▶ **Exercise goal**
Looking through the listing below, state how many lines have the word "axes" in them. Only the number should be given.

=== Data segment ===

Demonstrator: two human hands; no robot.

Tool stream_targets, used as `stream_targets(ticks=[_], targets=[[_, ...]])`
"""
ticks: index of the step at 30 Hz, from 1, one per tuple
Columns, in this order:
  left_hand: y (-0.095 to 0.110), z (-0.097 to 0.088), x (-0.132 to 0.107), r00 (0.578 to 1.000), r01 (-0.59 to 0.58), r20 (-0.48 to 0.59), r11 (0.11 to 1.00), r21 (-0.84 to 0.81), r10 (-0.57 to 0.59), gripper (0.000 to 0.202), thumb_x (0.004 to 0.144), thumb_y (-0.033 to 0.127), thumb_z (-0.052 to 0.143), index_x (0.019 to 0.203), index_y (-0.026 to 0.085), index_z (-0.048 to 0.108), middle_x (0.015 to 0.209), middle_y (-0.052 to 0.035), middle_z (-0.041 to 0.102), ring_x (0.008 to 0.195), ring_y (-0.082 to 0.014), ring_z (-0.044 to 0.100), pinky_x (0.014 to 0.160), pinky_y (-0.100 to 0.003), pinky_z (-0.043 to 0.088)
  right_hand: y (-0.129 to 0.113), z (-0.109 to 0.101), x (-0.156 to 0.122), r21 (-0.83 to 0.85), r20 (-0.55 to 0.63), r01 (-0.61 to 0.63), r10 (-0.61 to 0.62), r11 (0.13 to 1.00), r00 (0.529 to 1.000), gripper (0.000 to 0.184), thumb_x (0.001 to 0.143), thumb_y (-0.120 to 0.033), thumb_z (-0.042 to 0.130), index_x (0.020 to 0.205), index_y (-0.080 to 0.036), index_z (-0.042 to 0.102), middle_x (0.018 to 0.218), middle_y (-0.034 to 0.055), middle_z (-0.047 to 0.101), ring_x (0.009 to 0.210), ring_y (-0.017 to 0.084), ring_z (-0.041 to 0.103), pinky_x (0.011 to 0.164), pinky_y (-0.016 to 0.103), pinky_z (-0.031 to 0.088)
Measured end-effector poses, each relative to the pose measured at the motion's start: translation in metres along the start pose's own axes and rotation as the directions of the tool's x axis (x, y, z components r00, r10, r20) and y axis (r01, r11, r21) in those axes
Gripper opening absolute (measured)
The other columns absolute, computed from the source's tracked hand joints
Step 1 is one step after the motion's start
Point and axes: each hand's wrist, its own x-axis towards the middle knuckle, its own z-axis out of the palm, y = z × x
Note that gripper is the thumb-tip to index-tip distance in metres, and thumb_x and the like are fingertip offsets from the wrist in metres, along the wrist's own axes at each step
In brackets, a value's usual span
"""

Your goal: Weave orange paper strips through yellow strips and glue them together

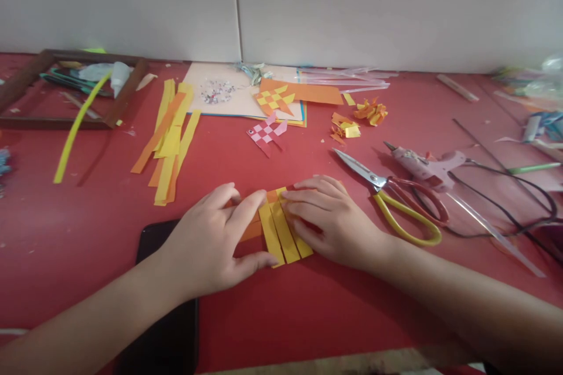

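My left hand (215,240) and my right hand (332,217) both lie on a woven piece of yellow and orange paper strips (281,231) on the red table (88,234). The left hand's fingers press flat on the orange strips at the left side, its thumb at the bottom of a yellow strip. The right hand's fingers are stretched flat over the right side of the weave. Neither hand lifts anything.
Loose yellow and orange strips (169,137) lie at the back left by a wooden frame (65,88). A pink woven fish (266,132), an orange-yellow one (275,99), scissors (396,199), a pink glue gun (426,165) with cable, and a dark phone (162,328) are around.
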Motion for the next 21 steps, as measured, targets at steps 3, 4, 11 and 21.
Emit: stream_targets(ticks=[3,4,11,21], targets=[[0.002,0.001,0.000,0.999,-0.014,-0.032,1.000,0.016,0.015,0.078,0.085,0.066,0.048,0.128,0.000,0.054,0.091,-0.0208,0.063,0.089,-0.0335,0.057,0.072,-0.049,0.055,0.001,0.003,-0.001,0.002,-0.004,0.005,-0.005,1.000,1.000,0.017,0.087,-0.018,0.056,0.100,-0.018,0.067,0.112,0.0069,0.070,0.106,0.024,0.060,0.100,0.046,0.043],[0.003,0.002,0.001,0.999,-0.023,-0.044,1.000,0.017,0.023,0.075,0.086,0.064,0.049,0.126,0.001,0.055,0.090,-0.0202,0.063,0.090,-0.0335,0.056,0.073,-0.049,0.055,0.002,0.003,-0.001,0.003,-0.010,0.011,-0.011,1.000,1.000,0.018,0.087,-0.018,0.056,0.101,-0.018,0.067,0.111,0.0069,0.070,0.106,0.023,0.060,0.100,0.047,0.044],[0.004,0.008,0.004,0.995,-0.027,-0.097,1.000,0.011,0.028,0.036,0.093,0.030,0.050,0.117,0.005,0.060,0.085,-0.0145,0.065,0.088,-0.0286,0.058,0.075,-0.045,0.055,0.005,-0.002,0.001,0.071,-0.045,0.084,-0.081,0.994,0.996,0.015,0.089,-0.029,0.060,0.097,-0.018,0.067,0.106,0.0096,0.067,0.100,0.022,0.060,0.090,0.041,0.051],[0.002,0.012,0.009,0.982,-0.035,-0.191,0.996,-0.088,0.018,0.025,0.094,0.020,0.047,0.114,0.008,0.056,0.099,-0.0137,0.068,0.095,-0.0255,0.064,0.089,-0.044,0.055,-0.001,-0.002,0.006,0.162,0.151,0.024,-0.049,0.986,0.987,0.020,0.090,-0.033,0.060,0.100,-0.018,0.068,0.099,0.0074,0.066,0.097,0.019,0.058,0.093,0.039,0.048]])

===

▶ **Reply to the task**
3